Lo mejor de Nadal es que no hay ni un ápice de relajación, más bien todo lo contrario. Se ha disparado y ya no hay quien le pare, cada vez más entonado, cada vez más campeón. Las cejas en tensión, mirando a la presa, oliendo la sangre, oliendo el décimo. Wawrinka parece un corderito y destroza su raqueta. Descanse en paz.

Ya en el tercer capítulo, el español rompe nada más empezar y la organización va serigrafiando el nombre en la copa, aunque seguramente estaba puesto desde el primer día. Benoit Paire, Robin Haase, Nikoloz Basilashvili, Roberto Bautista, Pablo Carreño, Dominic Thiem y Stan Wawrinka caen sucesivamente y, en cierto modo, podrán presumir de ser historia del tenis, pues estuvieron en el camino de Nadal a la décima. La décima, cómo suena.
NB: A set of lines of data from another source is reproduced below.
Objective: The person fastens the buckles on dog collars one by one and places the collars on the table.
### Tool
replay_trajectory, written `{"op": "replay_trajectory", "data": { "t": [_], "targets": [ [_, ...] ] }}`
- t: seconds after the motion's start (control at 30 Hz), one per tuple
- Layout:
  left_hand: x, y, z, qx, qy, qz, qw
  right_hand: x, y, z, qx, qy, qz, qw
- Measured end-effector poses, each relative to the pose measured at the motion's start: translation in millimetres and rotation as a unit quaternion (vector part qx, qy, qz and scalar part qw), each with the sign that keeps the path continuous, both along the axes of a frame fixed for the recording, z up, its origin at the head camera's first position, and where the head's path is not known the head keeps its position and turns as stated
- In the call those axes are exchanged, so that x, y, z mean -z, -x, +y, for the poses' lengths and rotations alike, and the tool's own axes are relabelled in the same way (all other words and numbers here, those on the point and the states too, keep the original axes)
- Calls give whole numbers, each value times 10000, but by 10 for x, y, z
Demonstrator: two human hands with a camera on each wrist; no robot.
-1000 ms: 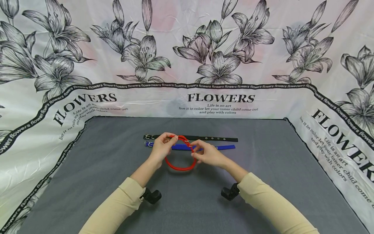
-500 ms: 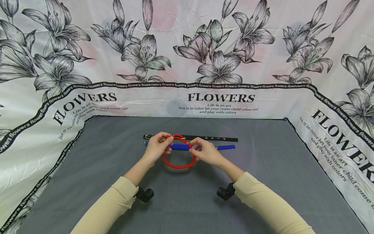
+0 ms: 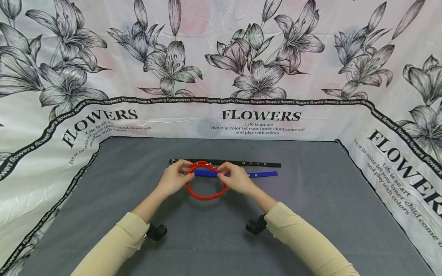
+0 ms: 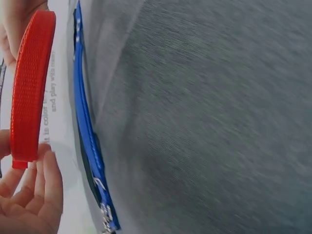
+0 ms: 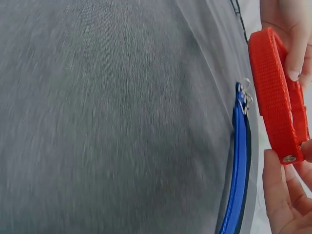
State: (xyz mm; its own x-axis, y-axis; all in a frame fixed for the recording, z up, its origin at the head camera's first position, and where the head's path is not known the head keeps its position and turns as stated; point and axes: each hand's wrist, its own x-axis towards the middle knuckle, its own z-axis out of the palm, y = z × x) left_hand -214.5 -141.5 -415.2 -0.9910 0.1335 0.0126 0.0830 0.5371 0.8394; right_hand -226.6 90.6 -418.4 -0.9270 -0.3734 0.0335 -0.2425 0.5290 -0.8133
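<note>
A red pet collar [image 3: 206, 198], bent into a ring with metal fittings along its far side, is held up between both hands over the table. My left hand [image 3: 173, 179] pinches its left side between thumb and fingers. On the opposite side my right hand [image 3: 236, 178] pinches the band close to the fittings. The right wrist view shows a metal eyelet at the end of the red strap [image 5: 273, 92], right by the right fingertips. Behind the ring, a blue collar [image 3: 264, 174] lies stretched out, partly hidden by the hands. Just beyond it lies a black collar [image 3: 224, 162].
Grey cloth [image 3: 310, 214] covers the table. A white flower-printed curtain [image 3: 172, 126] rises along the back and both sides. Each wrist carries a small black camera, such as the left one [image 3: 157, 232].
Both hands and the red collar have shifted left. The left hand has slid from the ring's far edge to its left side, and the right hand's fingers have closed in on the band.
</note>
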Motion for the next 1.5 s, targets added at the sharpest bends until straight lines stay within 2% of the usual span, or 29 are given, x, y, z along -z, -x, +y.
{"op": "replay_trajectory", "data": {
  "t": [0.13,0.27,0.53,0.87,1.17,1.5],
  "targets": [
    [48,-41,-104,-205,291,175,9992,13,-42,-137,21,-96,-150,9998],
    [88,-80,-205,-425,229,-33,9988,27,-79,-274,51,-256,-292,9992],
    [165,-149,-437,-497,85,-311,9982,90,-120,-477,-172,-528,69,9984],
    [206,-206,-693,-556,-278,-605,9962,162,-129,-738,-210,-819,525,9950],
    [246,-202,-872,-646,147,-779,9948,196,-146,-930,-330,-1097,747,9906],
    [275,-200,-956,-697,496,-944,9918,296,-161,-1074,-245,-1310,863,9873]
  ]
}}
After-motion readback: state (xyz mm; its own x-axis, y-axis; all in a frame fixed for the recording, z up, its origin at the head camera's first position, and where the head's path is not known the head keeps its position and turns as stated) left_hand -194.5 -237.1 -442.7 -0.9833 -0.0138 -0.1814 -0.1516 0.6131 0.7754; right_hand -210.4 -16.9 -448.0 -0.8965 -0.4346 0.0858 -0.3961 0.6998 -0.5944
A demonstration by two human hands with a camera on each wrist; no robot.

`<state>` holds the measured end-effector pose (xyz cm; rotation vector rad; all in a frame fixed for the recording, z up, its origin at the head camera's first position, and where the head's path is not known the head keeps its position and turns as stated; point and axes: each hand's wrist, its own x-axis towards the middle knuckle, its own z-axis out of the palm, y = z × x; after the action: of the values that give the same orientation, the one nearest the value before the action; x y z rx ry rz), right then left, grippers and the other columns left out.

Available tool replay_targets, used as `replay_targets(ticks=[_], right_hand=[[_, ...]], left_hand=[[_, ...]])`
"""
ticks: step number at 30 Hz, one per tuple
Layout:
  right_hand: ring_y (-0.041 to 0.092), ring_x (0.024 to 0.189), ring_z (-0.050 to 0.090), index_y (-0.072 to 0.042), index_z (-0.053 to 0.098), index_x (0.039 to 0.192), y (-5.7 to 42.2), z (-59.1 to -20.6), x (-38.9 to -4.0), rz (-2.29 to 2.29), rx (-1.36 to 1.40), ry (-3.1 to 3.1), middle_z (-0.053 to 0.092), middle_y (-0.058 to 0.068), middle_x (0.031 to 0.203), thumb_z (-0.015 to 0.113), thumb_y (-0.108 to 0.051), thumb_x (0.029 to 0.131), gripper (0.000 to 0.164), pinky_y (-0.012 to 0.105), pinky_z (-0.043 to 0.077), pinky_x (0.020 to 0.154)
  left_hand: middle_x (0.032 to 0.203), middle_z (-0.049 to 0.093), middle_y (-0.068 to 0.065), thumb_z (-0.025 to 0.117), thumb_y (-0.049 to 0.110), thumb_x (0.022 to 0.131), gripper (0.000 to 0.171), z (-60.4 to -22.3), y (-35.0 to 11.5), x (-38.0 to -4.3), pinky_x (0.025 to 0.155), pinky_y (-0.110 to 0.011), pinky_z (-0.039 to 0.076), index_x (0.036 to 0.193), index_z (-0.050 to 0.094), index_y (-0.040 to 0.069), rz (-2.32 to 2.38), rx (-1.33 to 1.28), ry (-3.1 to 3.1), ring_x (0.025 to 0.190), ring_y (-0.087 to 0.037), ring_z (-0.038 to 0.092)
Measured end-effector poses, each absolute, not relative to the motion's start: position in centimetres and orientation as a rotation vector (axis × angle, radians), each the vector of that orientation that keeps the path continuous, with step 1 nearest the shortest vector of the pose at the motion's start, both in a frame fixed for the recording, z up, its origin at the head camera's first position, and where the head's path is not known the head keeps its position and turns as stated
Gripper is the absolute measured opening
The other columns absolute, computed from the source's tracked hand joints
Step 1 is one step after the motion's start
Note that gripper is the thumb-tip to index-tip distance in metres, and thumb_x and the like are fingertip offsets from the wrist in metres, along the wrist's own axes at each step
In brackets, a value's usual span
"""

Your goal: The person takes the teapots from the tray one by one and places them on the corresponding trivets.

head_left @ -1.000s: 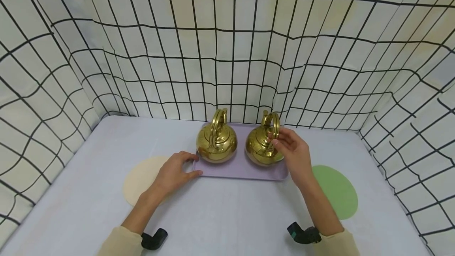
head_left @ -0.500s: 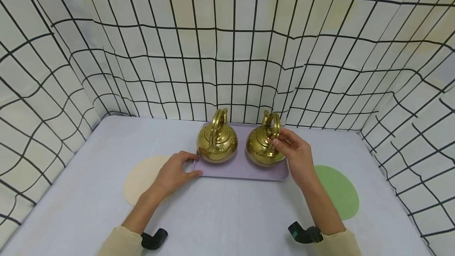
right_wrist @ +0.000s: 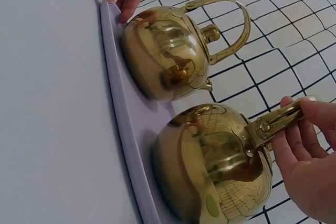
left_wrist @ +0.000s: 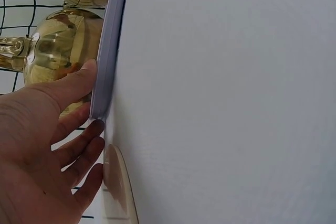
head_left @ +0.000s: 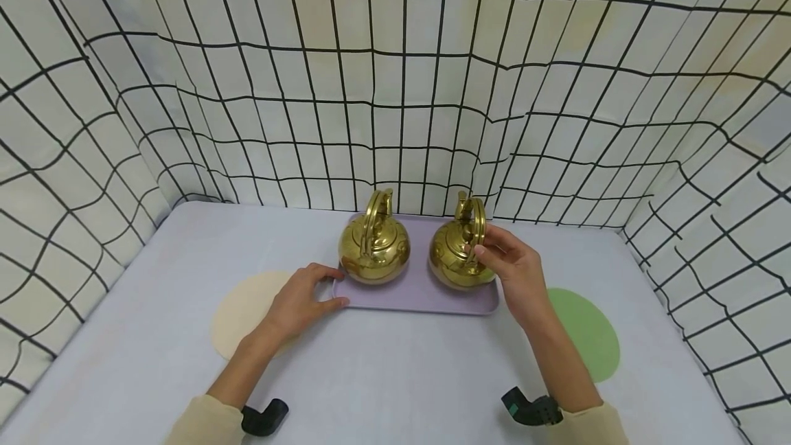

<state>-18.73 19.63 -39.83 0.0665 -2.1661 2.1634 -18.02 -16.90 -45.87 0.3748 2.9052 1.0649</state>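
Head view: right hand [head_left: 516,273] pinches handle [head_left: 479,218] (glossy, round metal kettle [head_left: 454,263]); left hand [head_left: 304,301] grips lilac tray [head_left: 414,296].

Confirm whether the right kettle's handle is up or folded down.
Up: the handle stands above the kettle, and the right hand holds it.

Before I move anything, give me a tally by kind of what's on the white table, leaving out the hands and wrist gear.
Round-bodied shiny gold-coloured metal kettles: 2
Lilac rectangular tray: 1
Flat round discs, namely a cream disc and a green disc, each partly hidden by an arm or hand: 2
Total: 5
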Motion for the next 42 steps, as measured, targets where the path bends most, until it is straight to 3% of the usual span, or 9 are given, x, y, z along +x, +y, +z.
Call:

Llega de la tierra, y significa todo. Hacía tres años, desde 2014, que Rafael Nadal Parera no alzaba un grande, y ya son quince en la colección, a tres de Roger Federer en esta reanudación de la carrera para ver quién logra más muestras. Son 53 títulos en tierra, más que los 46 que suman los otros nueve miembros del top 10 juntos. Son dos manos repletas, sin que sobre un dedo, uno más que los nueve de Martina Navratilova en Wimbledon y los 11 de Margaret Court en Australia. Son, en definitiva, noticias que emocionan porque el deporte está también para esto. Además, el triunfo impulsa a Nadal al número dos del mundo, siguiendo desde ya la estela de Andy Murray.

El epílogo es un recital del mallorquín, con puntos para recordar. Es cierto que Wawrinka lleva rato dimitido, pero esos golpes del zurdo embellecen el éxito para cuando se recuerde en cientos de años. A las dos horas y cinco minutos, Nadal se reboza en la tierra, mira a su palco y se siente feliz, se siente único. París es suyo. París es suyo diez veces.